Patients with mild to moderate depression can benefit from online or face-to-face CBT and peer support groups. Individual psychotherapy also may be useful for those with significant emotional distress. Pharmacological management may be required for those who do not respond to the stepped approach, with selective serotonin reuptake inhibitors (SSRIs) or serotonin noradrenaline reuptake inhibitors (SNRIs) the preferred therapies over tricyclic antidepressants due to their favourable side-effect profile. Mirtazapine is often prescribed for patients in palliative care due to its effectiveness in improving sleep quality and weight gain.15 Consideration must be given for medication side-effect profiles, potential drug interactions and patients’ pre-existing comorbidities.8,9 Other important psycho- oncology resources include booklets on emotions and cancer by the Cancer Council (https://www.cancer.org.au/assets/pdf/emotions-and-cancer-booklet) and Beyond Blue (https://www.beyondblue.org.au).
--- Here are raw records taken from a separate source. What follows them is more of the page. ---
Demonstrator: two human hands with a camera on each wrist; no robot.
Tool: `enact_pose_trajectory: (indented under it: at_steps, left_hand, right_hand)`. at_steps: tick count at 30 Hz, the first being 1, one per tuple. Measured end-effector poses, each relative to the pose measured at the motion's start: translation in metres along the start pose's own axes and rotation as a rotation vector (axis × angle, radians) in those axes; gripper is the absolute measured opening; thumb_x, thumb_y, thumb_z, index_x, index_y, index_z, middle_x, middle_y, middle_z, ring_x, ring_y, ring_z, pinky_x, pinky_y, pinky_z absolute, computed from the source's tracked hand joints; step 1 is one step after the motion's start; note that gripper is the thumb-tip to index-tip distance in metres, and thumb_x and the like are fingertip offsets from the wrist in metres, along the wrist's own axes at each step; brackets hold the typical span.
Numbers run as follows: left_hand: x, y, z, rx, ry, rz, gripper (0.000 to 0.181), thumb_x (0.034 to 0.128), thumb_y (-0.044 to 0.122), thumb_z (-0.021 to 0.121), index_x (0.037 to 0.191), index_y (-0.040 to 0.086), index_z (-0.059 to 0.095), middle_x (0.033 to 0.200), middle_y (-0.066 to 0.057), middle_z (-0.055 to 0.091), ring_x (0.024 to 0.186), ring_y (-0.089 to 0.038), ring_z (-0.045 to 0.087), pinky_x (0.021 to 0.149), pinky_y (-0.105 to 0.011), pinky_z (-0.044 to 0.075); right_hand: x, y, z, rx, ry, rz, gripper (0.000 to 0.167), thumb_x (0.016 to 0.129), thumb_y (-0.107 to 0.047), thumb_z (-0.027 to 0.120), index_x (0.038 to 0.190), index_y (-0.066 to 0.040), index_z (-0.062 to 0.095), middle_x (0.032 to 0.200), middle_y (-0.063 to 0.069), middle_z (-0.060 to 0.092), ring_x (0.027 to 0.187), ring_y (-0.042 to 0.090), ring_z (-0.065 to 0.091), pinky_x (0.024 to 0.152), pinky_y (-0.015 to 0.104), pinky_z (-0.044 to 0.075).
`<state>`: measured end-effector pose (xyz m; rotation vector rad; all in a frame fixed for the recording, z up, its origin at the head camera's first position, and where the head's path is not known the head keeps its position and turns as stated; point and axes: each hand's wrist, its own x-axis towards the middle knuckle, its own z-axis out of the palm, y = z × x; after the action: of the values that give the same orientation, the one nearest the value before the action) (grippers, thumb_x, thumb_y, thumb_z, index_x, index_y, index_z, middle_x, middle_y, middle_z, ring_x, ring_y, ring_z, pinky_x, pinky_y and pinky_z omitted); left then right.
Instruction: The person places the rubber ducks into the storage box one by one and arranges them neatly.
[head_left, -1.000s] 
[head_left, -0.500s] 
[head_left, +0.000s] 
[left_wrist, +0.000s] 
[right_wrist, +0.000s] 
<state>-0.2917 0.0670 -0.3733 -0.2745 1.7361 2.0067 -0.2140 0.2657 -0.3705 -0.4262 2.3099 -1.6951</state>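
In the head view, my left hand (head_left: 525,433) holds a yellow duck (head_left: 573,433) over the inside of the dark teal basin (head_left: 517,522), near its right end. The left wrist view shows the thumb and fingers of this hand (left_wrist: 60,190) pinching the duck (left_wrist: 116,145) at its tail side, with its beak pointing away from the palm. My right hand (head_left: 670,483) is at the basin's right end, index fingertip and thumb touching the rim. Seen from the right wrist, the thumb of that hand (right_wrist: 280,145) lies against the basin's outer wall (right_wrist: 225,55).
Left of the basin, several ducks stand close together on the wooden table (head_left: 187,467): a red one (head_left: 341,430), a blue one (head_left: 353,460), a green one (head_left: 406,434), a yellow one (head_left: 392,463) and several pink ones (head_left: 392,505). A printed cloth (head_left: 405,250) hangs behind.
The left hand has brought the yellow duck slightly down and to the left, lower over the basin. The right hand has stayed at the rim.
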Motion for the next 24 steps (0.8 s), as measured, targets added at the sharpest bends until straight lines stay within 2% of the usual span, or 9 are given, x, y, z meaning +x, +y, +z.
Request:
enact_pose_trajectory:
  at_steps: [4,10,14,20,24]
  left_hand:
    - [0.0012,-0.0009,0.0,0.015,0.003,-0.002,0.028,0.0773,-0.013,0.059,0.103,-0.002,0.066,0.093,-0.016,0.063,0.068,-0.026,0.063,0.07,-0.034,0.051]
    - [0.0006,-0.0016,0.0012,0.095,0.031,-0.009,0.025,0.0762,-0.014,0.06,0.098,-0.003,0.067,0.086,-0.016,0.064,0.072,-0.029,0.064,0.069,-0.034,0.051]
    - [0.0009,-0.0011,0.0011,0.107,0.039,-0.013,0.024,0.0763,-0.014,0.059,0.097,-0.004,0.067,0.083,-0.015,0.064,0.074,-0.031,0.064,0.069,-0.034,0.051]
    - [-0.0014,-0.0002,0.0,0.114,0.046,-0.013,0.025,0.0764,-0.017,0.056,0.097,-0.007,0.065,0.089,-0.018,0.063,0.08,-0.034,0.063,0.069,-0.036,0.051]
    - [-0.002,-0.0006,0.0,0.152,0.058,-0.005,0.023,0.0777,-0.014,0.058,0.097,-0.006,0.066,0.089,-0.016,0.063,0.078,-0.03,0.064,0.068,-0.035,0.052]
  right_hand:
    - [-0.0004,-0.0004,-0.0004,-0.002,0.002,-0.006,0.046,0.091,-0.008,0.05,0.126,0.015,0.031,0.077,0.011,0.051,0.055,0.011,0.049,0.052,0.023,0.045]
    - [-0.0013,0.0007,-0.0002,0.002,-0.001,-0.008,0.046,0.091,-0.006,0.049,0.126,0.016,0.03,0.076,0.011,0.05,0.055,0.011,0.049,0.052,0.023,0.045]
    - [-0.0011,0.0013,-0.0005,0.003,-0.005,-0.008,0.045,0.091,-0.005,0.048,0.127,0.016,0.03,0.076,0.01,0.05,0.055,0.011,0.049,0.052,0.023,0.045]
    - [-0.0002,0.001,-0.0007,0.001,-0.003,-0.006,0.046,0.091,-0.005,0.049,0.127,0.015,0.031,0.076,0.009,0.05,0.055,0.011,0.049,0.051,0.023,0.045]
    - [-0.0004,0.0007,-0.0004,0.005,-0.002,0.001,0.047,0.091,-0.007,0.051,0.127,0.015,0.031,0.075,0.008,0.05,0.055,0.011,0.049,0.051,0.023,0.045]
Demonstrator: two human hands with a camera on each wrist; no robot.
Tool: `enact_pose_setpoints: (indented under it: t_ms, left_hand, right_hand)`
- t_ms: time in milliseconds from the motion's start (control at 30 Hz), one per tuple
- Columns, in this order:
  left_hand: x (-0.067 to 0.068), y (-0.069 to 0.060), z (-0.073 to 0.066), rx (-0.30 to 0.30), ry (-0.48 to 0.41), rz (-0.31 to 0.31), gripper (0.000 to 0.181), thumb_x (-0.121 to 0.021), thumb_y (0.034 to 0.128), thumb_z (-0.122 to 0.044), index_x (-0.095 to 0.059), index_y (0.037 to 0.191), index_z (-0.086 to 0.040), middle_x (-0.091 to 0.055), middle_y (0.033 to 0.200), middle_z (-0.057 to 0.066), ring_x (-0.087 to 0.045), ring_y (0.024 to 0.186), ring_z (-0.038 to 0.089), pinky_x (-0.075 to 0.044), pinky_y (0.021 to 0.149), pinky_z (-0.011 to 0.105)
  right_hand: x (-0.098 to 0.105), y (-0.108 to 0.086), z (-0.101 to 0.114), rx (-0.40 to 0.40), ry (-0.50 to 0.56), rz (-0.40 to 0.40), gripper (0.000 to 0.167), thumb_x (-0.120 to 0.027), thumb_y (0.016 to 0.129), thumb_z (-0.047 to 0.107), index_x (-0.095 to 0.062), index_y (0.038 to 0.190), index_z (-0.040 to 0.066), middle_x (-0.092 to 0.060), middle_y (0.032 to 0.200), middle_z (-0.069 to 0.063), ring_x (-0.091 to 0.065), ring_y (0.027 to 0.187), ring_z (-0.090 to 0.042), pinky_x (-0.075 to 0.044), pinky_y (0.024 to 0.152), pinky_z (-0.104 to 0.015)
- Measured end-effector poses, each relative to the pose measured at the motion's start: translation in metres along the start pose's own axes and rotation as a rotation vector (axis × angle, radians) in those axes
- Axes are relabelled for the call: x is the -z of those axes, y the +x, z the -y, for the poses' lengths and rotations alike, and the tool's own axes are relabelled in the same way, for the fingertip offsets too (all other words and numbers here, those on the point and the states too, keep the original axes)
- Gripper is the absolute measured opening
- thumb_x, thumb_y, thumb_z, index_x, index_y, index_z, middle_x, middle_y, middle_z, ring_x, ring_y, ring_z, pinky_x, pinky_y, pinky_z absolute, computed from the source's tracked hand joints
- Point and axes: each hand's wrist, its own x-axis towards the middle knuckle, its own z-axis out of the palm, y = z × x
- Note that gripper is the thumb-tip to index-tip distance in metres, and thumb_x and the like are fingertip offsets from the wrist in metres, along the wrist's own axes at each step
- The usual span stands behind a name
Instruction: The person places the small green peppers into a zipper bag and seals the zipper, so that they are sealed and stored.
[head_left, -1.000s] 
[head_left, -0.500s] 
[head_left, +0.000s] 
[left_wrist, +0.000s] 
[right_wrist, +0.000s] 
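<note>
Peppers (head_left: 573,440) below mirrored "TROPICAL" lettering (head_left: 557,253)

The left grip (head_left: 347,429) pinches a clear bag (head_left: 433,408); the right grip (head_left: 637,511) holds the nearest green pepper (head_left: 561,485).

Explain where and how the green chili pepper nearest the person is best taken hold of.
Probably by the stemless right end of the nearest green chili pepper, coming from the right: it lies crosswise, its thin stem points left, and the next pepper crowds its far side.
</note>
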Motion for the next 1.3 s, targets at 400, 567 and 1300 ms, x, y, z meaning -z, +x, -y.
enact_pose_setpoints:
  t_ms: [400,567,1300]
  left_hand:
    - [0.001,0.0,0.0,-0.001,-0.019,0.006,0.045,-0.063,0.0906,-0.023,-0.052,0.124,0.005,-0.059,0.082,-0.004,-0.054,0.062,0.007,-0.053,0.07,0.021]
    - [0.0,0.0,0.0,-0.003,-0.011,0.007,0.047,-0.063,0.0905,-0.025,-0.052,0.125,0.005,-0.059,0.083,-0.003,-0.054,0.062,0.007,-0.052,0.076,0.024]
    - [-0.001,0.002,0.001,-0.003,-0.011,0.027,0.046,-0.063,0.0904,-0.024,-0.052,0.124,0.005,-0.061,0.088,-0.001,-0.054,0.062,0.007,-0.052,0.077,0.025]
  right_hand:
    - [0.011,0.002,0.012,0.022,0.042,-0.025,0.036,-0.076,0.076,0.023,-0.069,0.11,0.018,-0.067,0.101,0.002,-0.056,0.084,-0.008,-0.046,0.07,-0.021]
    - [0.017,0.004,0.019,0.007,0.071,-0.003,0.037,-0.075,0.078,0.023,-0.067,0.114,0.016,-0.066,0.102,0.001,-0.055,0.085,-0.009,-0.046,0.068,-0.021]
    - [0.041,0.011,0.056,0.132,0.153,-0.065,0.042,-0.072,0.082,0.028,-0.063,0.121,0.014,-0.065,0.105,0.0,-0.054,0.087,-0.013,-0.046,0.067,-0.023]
Psychological distress in cancer pain also encompasses emotional distress, fear and worry, which are amenable to cognitive and behavioural approaches and relaxation and guided therapies (Box 1).2, 7,14
Improve coping ability
Pain catastrophising is ‘the tendency to focus on and exaggerate the threat value of painful stimuli and devalue one’s ability to deal with pain’.3,7 In patients who have this tendency, CBT can help reduce this response by reframing catastrophic thinking and promoting adaptive behaviours and self-efficacy.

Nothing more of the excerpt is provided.